Elle détourna le regard vers les arbres autour d'eux, leurs silhouettes sombres se découpant sur la nuit étoilée.

— Combien de temps ça prendra ?

— Plusieurs jours. Peut-être une semaine.

Une semaine.

Elle sentit son estomac se nouer. Elle ignorait combien de temps Moor pourrait tenir seule face à une créature pareille.

Et pourtant, elle ne voyait pas d'autre solution.

Elle serra les poings.

— D'accord.

Un silence s'installa, seulement troublé par les crépitements du feu.

Elle pensa à tout ce qu'elle avait traversé ces derniers jours. Tout ce qui lui était tombé dessus sans prévenir. Cette révélation absurde : qu'elle était liée à une déesse, et pas n'importe laquelle. La Déesse de la Mort.

À chaque pas qu'elle faisait dans ce monde, elle s'éloignait un peu plus de celle qu'elle était avant. De sa famille. De son frère.

Ici, rien ne lui était familier. L'odeur de l'air, la couleur du ciel, même la gravité semblait légèrement différente.

Elle se sentait perdue. Vidée.

— C'est la première fois que tu respires l'air libre d'Éthé, pas vrai ?

La voix d'Elian était plus douce cette fois.

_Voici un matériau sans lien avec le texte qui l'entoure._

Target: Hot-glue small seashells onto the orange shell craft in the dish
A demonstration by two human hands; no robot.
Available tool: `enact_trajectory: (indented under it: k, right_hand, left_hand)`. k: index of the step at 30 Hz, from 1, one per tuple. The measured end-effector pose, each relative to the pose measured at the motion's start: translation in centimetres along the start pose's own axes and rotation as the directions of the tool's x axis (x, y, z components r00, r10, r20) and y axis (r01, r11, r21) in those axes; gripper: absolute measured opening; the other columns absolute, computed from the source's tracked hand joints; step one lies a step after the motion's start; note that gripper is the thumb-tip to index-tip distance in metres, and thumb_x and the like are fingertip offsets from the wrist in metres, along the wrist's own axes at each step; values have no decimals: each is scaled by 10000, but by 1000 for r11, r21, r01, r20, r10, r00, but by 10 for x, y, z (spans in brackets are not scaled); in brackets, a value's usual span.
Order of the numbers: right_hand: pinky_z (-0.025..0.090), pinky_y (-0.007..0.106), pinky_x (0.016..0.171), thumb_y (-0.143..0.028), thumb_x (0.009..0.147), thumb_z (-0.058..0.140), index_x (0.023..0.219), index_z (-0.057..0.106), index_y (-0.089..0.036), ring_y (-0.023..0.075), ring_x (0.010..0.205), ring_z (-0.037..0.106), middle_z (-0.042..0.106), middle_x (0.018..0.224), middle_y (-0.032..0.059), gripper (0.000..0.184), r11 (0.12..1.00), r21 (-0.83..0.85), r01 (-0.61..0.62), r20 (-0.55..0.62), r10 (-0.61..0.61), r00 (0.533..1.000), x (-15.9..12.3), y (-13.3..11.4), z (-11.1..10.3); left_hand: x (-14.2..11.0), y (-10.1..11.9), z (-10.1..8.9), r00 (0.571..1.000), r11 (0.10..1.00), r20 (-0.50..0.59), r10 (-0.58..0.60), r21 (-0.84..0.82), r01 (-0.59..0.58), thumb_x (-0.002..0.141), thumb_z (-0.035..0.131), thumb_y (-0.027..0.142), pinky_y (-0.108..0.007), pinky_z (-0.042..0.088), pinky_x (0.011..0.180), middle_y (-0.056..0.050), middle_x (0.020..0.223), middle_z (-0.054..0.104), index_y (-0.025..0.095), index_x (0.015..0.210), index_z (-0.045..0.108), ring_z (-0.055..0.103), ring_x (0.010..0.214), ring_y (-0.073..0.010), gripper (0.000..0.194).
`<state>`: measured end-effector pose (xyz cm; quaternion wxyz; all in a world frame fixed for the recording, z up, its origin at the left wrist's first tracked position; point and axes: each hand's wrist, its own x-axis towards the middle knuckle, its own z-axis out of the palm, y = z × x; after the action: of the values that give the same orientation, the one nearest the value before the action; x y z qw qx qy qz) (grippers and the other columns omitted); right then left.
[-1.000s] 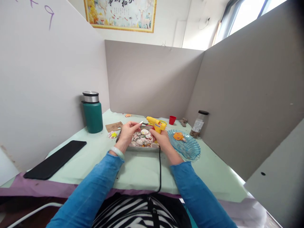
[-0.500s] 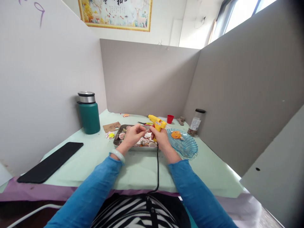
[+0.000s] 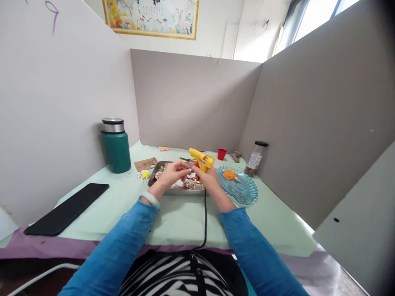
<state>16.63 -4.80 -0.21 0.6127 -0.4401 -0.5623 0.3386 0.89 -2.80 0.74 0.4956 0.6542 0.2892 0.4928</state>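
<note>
My right hand (image 3: 207, 177) is closed round a yellow glue gun (image 3: 200, 158), whose nozzle points away to the upper left and whose black cord (image 3: 205, 218) runs down toward my lap. Thumb and fingers of my left hand (image 3: 175, 173) are pinched together close to the right fingertips; a tiny pale piece seems to be between them, too small to name. Both hands are above a metal tray (image 3: 185, 192) of seashells (image 3: 189, 184), which they partly cover. Right of the tray, a blue scalloped glass plate (image 3: 245, 193) holds an orange piece (image 3: 229, 175).
A green bottle (image 3: 116, 148) and black flat pad (image 3: 68, 209) are on the left. Behind the tray lie a cardboard piece (image 3: 145, 164), scissors (image 3: 185, 159) and a red cup (image 3: 221, 154). A black-lidded jar (image 3: 255, 159) leans by the right partition (image 3: 308, 115).
The glue gun has tipped a little, its nozzle swinging left and slightly up. My hands stay close together over the tray, with the fingertips shifted slightly.
</note>
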Motion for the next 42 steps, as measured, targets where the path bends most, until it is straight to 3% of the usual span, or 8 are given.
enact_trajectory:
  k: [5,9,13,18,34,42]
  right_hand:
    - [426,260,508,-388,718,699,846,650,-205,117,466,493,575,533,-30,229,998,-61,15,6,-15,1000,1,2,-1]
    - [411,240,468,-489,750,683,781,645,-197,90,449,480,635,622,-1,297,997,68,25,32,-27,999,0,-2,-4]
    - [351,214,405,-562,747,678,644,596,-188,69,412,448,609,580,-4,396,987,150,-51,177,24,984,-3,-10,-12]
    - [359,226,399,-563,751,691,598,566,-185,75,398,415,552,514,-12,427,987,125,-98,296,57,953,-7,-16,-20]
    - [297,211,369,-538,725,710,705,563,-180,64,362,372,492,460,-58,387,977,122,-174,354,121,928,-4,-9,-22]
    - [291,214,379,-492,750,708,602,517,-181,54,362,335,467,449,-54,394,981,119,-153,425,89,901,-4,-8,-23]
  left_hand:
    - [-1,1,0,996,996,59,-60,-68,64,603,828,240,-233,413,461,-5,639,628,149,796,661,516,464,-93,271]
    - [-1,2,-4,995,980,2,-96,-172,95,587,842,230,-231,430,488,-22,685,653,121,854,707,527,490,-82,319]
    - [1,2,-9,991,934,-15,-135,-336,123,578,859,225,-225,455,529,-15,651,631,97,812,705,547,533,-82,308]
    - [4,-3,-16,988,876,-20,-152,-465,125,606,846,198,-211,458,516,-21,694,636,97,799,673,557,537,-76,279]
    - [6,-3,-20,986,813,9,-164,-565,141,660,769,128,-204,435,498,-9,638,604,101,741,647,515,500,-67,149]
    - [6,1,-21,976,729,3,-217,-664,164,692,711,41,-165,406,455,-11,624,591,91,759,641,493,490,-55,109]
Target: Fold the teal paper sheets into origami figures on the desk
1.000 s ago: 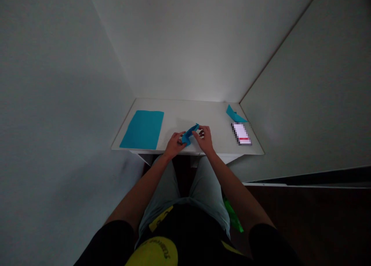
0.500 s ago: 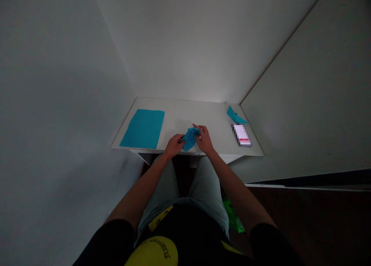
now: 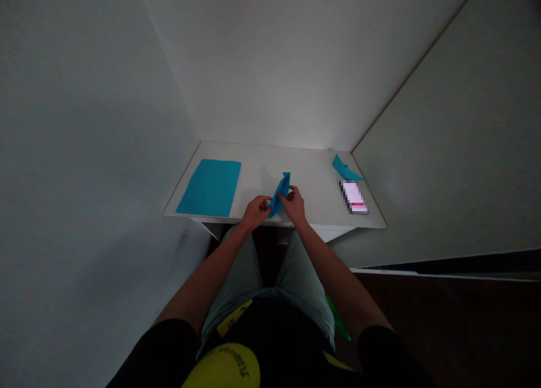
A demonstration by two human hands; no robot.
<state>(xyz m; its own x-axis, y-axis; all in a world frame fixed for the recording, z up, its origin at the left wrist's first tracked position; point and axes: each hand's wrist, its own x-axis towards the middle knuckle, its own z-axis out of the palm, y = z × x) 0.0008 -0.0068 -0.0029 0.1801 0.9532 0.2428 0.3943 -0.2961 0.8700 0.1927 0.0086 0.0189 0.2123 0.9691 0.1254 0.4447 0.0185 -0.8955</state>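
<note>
A folded piece of blue paper (image 3: 279, 192) is between my two hands, over the front middle of the white table. It stands narrow and tilted, with a pointed tip at its top. My left hand (image 3: 256, 212) pinches its lower left end between thumb and fingers. My right hand (image 3: 295, 205) is closed on its right side, the thumb on the near face and part of the fingers behind it. The inner folds are hidden from me.
Flat blue sheets (image 3: 210, 188) lie on the left of the white table (image 3: 257, 154). At the right are a folded blue paper boat (image 3: 345, 169) and a phone (image 3: 354, 197) with a blurred screen. Walls close in the back and sides. Something green (image 3: 339, 319) is on the floor.
The folded paper has turned from a broad, spread shape to a narrow, upright one with its tip higher. My right hand has shifted its grip and moved slightly nearer to me.
</note>
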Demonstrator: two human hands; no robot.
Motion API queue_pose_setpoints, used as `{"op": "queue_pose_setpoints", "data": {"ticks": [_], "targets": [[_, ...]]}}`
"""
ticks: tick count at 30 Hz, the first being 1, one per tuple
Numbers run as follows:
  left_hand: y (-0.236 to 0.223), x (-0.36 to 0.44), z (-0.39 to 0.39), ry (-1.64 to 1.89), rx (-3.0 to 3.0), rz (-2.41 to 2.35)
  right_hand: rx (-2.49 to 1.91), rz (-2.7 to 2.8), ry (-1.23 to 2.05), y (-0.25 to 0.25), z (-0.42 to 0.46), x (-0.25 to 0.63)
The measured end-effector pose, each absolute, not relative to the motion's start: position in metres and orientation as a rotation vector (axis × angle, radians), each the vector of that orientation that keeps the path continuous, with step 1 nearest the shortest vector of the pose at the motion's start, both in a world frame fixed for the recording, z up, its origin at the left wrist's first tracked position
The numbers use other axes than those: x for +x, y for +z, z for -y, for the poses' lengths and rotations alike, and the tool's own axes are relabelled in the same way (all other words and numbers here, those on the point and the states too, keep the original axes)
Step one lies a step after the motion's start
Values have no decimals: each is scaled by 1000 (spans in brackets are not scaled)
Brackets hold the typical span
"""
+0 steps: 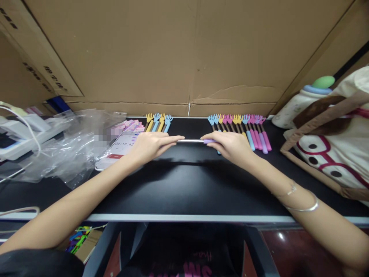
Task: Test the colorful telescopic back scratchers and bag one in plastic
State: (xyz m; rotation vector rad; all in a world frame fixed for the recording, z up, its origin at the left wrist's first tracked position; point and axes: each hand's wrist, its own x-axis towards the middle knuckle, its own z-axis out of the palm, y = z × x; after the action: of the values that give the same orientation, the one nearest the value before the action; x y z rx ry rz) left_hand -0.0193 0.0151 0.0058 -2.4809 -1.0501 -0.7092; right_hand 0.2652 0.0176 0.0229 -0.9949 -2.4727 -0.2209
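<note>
The far end of the purple-handled back scratcher [190, 141] is hidden in the left hand [152, 147], so its claw cannot be seen; the right hand [232, 147] covers much of its grip. Between the hands shows a thin, straight, shiny metal rod, lying level and raised above the black tabletop [184, 192], with a short piece of smooth purple handle at the right fingertips. Both hands are closed in a pinch, thumb against fingers, one at either end.

Beyond the left hand, yellow and blue back scratchers [158, 123] stand out in a row, claws away from the person, their lower ends partly covered. Beyond the right hand lies a longer row of blue, yellow, pink and purple ones [253, 132], some handles blocked by that hand. Left of the left hand, a phone [115, 152] is partly covered by crumpled clear plastic bags [72, 146]; part of its surroundings is pixelated. Well right of the right hand, a cloth bag [331, 154] is cut off by the view's edge.
</note>
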Motion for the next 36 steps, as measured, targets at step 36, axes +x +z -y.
{"op": "queue_pose_setpoints", "data": {"ticks": [36], "targets": [[0,-7,-6,-577,-2610,1074,-1296,2702,-271,13,-5,254]]}}
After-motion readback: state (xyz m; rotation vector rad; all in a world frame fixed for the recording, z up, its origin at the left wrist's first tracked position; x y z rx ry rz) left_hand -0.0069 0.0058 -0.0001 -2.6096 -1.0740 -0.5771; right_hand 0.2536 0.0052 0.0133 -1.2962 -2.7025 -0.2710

Elle hocha lentement la tête.

— Ça se voit ?

Il esquissa un sourire en coin.

— Un peu.

Elle baissa les yeux.

— Tout ici est... trop. Les couleurs, la lumière, l'air... même le silence est étrange.

Elian l'observa un instant avant de regarder autour de lui.

— Je suppose que pour quelqu'un qui vient d'un autre monde, oui, ça doit être un choc.

Un choc.

C'était un euphémisme.

Elle n'était plus chez elle.

Et pour la première fois depuis qu'elle avait mis les pieds sur Éthé, elle en prenait pleinement conscience.

Un frisson parcourut sa peau.

Elle inspira profondément, cherchant un semblant d'ancrage dans cette nuit qui n'avait rien de familier.

Elle était coincée ici. Dans un monde qu'elle ne comprenait pas. Avec une déesse dans son ombre.

Et pourtant...

Elle ne pouvait pas se permettre de sombrer.

Elle n'avait pas le choix.

Elle releva les yeux vers Elian.

— On part à l'aube ?

Il hocha la tête.

— Oui.

Elle serra les poings.

— Alors on va le faire.

Elle ne savait pas où cette route allait la mener. Ni ce qui l'attendait à l'Empire de Feu.

Mais elle allait avancer.

Parce que c'était tout ce qu'il lui restait.